Con la cuerda todavía colgando del cuello, Blaine dio vueltas sobre sus talones en todas direcciones. Y en todas, la misma escena. La corte de Justicia aparecía contra la última luz del día, sombría y solitaria y la calle totalmente vacía, con los coches aparcados allá en la curva. Las tiendas de la acera de enfrente, alineadas con puertas y ventanas cerradas. Sólo había un árbol, un árbol solitario e inmóvil, plantado en la esquina, junto a la barbería.

Y ningún hombre por ninguna parte Ni pájaros, ni el canto de un solo pájaro. Ni perros. Ni gatos. Ni el simple zumbido de un insecto. Quizá, pensó Blaine, no había tampoco ni una sola bacteria, ni un solo microbio. Con precaución, como si al hacerlo tuviera miedo de romper el encanto de aquello, Blaine se sirvió de las manos y arrojó la cuerda lejos de sí. Se pasó las manos por el cuello, cuidadosamente, dándose un masaje. Tenía muchas y diminutas espinas de la cuerda clavadas en la piel. Intentó dar un paso hacia delante, aunque tenía el cuerpo destrozado de la paliza recibida. Pudo hacerlo a lo largo de la acera, situándose en medio de ella desde donde continuó mirando a lo largo y hacia atrás. Estaba completamente desierta, en tanto trecho como su vista podía dominar.

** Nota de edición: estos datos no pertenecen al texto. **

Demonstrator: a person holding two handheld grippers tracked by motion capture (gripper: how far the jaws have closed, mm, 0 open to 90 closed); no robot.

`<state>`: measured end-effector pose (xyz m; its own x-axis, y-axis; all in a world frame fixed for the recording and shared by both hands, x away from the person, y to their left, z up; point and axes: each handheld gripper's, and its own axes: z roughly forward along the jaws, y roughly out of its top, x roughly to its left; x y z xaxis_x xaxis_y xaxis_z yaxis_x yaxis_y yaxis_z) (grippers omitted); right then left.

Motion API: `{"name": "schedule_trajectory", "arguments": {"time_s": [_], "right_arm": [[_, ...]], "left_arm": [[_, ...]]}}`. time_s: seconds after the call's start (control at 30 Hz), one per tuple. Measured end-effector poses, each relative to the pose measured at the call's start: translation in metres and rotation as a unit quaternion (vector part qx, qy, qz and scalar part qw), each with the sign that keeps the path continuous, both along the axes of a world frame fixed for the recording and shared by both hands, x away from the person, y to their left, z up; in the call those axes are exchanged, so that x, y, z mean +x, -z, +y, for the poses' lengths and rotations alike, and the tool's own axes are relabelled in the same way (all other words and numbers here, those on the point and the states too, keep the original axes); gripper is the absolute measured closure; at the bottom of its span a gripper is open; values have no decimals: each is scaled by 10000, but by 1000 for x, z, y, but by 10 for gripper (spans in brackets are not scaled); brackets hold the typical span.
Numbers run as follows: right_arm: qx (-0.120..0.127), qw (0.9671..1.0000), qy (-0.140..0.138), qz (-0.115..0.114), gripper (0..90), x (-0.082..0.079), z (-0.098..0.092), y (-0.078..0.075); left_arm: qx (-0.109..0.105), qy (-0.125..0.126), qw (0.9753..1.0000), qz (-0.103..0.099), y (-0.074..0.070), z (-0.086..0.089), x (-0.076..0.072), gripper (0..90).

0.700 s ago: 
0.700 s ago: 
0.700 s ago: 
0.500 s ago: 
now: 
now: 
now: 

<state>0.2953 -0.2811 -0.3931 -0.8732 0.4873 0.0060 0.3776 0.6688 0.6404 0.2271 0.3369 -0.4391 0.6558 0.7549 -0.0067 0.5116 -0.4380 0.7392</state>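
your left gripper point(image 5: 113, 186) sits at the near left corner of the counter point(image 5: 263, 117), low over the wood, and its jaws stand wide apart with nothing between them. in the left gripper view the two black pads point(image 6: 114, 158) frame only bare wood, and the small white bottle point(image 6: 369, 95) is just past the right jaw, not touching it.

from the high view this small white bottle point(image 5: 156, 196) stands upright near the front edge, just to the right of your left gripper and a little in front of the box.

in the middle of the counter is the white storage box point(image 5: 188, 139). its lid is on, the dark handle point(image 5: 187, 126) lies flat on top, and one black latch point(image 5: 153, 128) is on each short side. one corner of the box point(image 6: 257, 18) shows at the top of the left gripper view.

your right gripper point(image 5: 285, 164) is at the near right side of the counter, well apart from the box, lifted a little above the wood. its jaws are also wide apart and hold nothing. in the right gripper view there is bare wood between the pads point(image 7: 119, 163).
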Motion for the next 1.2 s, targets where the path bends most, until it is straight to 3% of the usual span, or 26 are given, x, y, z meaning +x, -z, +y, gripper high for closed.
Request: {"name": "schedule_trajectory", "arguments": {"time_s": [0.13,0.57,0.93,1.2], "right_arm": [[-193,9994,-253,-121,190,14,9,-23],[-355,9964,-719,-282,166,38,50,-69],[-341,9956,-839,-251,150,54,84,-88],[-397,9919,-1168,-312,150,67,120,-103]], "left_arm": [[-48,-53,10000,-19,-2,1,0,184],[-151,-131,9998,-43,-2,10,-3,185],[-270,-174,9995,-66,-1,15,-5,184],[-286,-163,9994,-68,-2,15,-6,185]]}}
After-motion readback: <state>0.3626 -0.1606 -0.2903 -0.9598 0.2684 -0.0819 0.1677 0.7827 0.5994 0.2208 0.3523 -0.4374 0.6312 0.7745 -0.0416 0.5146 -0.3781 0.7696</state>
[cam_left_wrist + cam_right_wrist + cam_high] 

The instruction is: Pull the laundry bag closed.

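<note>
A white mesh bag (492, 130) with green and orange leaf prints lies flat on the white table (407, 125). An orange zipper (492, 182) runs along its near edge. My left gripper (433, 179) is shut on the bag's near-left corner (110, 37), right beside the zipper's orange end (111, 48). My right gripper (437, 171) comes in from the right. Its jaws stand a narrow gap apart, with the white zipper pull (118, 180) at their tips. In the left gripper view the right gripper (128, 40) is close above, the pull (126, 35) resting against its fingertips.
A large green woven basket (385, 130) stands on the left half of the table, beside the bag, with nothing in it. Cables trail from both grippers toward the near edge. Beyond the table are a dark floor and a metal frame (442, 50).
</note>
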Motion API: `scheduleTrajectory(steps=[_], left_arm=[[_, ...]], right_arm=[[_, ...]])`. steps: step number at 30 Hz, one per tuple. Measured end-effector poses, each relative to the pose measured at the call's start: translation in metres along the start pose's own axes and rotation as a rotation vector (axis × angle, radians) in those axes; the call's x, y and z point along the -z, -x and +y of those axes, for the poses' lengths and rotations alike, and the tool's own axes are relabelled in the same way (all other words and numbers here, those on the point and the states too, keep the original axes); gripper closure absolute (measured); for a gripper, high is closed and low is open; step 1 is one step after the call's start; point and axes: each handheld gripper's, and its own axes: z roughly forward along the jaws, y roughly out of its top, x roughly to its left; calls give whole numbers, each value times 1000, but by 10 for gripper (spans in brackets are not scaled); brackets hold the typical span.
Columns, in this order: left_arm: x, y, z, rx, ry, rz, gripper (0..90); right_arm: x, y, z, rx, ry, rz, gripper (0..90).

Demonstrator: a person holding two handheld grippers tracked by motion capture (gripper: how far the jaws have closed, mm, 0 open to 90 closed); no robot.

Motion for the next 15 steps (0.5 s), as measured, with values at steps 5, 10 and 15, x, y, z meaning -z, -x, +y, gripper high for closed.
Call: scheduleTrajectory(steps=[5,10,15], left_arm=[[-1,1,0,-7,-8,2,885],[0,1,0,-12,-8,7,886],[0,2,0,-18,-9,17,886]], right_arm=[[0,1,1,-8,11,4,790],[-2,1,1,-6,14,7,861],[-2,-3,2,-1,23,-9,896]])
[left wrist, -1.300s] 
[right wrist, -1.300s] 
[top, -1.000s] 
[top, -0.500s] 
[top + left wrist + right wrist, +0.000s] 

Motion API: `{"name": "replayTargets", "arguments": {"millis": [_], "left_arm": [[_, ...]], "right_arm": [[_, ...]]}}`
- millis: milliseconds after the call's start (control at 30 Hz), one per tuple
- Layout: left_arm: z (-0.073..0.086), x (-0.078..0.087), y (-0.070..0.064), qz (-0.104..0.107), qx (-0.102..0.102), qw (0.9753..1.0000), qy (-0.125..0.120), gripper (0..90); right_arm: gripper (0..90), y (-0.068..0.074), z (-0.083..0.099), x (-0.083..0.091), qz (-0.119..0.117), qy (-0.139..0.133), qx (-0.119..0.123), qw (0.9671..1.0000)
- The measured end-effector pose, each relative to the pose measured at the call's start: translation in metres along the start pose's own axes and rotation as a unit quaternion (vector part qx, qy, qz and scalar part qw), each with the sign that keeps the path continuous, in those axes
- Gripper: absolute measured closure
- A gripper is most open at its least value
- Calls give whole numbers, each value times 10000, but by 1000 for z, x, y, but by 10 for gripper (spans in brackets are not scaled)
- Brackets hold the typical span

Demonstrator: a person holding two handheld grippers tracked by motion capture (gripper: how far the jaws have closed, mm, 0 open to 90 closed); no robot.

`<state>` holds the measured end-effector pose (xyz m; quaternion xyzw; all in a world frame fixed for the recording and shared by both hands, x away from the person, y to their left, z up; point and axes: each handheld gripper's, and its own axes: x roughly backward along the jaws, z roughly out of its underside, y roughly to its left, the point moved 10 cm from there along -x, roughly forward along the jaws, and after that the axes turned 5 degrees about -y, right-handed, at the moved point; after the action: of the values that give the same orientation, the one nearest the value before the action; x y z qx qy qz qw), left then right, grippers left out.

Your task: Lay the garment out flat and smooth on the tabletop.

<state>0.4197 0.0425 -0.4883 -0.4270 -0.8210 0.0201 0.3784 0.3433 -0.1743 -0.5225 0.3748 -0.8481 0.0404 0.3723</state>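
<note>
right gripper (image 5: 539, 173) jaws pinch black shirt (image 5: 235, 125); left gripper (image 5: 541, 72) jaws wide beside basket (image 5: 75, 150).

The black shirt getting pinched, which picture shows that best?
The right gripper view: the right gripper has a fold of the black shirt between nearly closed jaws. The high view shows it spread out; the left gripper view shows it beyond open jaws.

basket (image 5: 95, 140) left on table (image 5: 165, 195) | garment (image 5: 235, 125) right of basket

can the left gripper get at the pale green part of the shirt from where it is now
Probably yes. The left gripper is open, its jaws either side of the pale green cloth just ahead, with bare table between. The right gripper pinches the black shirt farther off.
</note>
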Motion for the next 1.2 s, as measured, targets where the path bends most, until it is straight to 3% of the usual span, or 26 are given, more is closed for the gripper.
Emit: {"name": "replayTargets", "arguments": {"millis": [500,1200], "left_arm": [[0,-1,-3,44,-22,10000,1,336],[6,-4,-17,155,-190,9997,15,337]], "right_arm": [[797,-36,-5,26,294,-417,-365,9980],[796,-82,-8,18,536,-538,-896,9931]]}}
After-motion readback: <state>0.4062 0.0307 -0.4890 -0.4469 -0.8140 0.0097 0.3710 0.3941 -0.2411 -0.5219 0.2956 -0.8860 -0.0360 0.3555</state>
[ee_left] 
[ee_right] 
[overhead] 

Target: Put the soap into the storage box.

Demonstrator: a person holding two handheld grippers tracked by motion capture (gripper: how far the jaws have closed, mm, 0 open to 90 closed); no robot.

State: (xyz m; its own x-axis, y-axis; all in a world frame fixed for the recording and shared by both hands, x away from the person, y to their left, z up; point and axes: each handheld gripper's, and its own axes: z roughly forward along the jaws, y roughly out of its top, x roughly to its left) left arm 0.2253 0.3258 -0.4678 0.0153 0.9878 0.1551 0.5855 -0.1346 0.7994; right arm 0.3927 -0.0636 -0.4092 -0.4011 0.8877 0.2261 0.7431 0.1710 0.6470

Y permaneció nuevamente atónito, helado en medio de la calle que había visto antes. Entonces comprendió lo que pudo haber ocurrido. «Aunque, pensó, tenía que haberlo hecho sin esfuerzo consciente, casi instintivamente, como una especie de reflejo condicionado, para escapar del peligro».

Era algo que no veía forma de comprender cómo pudo haberse producido, y que un minuto antes juraría que no hubiera sido posible que hubiese ocurrido. Era algo que ningún ser humano había hecho antes, ni siquiera hubiese tratado de hacerlo.

Y es que se había movido a través del tiempo. Había vuelto hacia el pasado por una media hora o así.

Intentó recordar cómo pudo haberlo conseguido; pero todo lo que podía recordar fue el terror que aumentaba por instantes en todo su ser, ola tras ola hasta hundirlo. Sólo había una respuesta: lo había hecho como una cuestión de un conocimiento profundamente escondido en su mente, y del cual no se había dado cuenta antes, habiendo surgido finalmente, en la última desesperación, como un esfuerzo instintivo, al igual que se pone un brazo, sin pensarlo, para detener el puñetazo que nos amenaza.

Como ser humano, aquello habría sido, naturalmente, algo más allá de su capacidad; pero lo sería para una mente de otro mundo extraño a la Tierra. Era un instinto más allá de la acción paranormal. No había duda alguna: la única solución de haber escapado de aquella situación, se debía al influjo directo y a la voluntad de la mente extraña a la suya.